Imprint / Data Privacy

THINGS MIGHT

have two ends not one.

The year my parents applied for a travel visa to visit West Germany was the year they decided that we would not come back to Poland. Shortly before the application we bought a Polonez (a name inspired by the dance polonaise and chosen through a readers' poll conducted by the Życie Warszawy newspaper) – a car designed by Fiat for the Polish market. I was squeezed in between the front seats on the way to a world defined by capitalism. While I wasn't really sure where we were going, the song "Alles hat ein Ende nur die Wurst hat zwei" ("Everything has an end, only the sausage has two") by Stephan Remmler was playing on the radio. A break up song. So in the assortment of German vocabulary for my first trip out of a communist country was the word Wurst, meaning sausage. I can not recall that we ate a lot of Kielbasa in Poland nor Wurst in Germany but somehow it was important to know from the beginning.

But meat, fruit or vegetables were not what was interesting to us about the West. Polish agriculture had always provided us with local, healthy foods. Today you can still find this informal shadow economy in action, as described in the book Shadow Architecture by architect Aleksandra Wasilowska. In temporary structures, farmers and street vendors sell potatoes, raspberries, honey or tomatoes in city centres or on countryside streets. The best tomatoes I ever had came from Poland. My Polish uncle always says the West had to invent the label "Bio" while the Poles always had a Bio-lifestyle.

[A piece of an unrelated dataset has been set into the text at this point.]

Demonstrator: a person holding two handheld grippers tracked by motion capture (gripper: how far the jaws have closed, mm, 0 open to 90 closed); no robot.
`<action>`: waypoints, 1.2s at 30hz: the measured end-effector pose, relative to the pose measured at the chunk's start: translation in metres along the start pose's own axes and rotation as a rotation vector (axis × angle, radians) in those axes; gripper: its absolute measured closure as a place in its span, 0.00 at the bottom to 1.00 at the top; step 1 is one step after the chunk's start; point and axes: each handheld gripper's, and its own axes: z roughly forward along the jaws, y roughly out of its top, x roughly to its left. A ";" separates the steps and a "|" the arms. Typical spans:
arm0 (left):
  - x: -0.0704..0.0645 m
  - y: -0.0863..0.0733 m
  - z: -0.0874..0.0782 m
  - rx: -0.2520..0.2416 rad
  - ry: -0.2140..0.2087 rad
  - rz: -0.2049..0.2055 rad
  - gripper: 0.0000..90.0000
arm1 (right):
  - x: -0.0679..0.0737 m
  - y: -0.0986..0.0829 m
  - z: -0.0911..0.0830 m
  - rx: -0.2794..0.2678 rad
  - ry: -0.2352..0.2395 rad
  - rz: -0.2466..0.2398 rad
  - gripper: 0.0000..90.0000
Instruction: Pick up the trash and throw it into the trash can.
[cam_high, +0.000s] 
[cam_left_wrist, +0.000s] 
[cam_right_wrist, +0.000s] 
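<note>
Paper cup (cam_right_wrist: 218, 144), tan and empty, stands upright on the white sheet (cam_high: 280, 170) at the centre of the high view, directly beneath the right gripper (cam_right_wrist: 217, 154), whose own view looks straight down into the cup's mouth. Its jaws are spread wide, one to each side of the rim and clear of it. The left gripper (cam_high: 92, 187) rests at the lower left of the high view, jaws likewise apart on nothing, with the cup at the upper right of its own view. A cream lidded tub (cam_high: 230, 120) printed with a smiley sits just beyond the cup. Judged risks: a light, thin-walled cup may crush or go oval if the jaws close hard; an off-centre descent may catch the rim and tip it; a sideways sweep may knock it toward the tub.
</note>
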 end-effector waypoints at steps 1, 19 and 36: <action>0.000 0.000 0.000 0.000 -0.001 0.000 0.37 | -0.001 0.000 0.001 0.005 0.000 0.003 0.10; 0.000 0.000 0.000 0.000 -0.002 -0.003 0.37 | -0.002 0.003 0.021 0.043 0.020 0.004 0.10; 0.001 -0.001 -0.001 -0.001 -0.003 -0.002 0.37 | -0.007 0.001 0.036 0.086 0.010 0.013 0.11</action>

I think access to vast amounts of packaged foods in supermarkets may have been one of the reasons we stayed in West Germany. It was the possibility of choice: walking into a place where you could get what you wanted, and often more than you needed. I vividly remember the sensation of opening the lid of a Philadelphia cream cheese, stripping away the metallic foil for the first time and putting my tongue into that bleached silky texture. I wasn't sure how it was made, but I knew it tasted forbidden. So I wanted it badly. 

Fast forward to adulthood when I encountered the sauzijn broodje in the Netherlands, a snack of undefined meat in pastry; bangers and mash, referring to a simple white sausage served with mashed potatoes in the UK; the pillow shaped Alaminos longganisa from the Philippines; and the Cervelat, the most popular sausage in Switzerland. Once I mentioned to the design critic and curator Vera Sacchetti that there might be a national sausage, or some symbolism related to sausages, in every country and she invited me to speak at The Edge of Knowledge (TEOK), an informal speaker series hosted in the living rooms of Basel. It was then that I began to look for all kinds of material on sausages for my Sausigety presentation. 

Sausages are the first designed food. The sausage, specifically the skin, or casing, was invented to preserve raw meat without a refrigerator. The designer Carolien Niebling describes it as "one of mankind's greatest edible inventions" in her project "The Sausage of the Future," in which she re-invented the sausage as a plant-based product:"a shell for all kinds of nutrition". Peanut butter sandwich sausage, anyone?

One day Ted X Basel calls. They had heard that I had a quick knowledge of design-related topics and asked me to speak at their event. We discussed a few options and they said they would get back to me. When they did they asked me to speak about Sausigety. They had heard about my informal talk and were convinced this would be the perfect theme for the next edition of Ted X Basel. I declined. When they asked me why I answered: "Would you be interested in becoming the sausage lady?" The Internet does not forget, especially not sausage.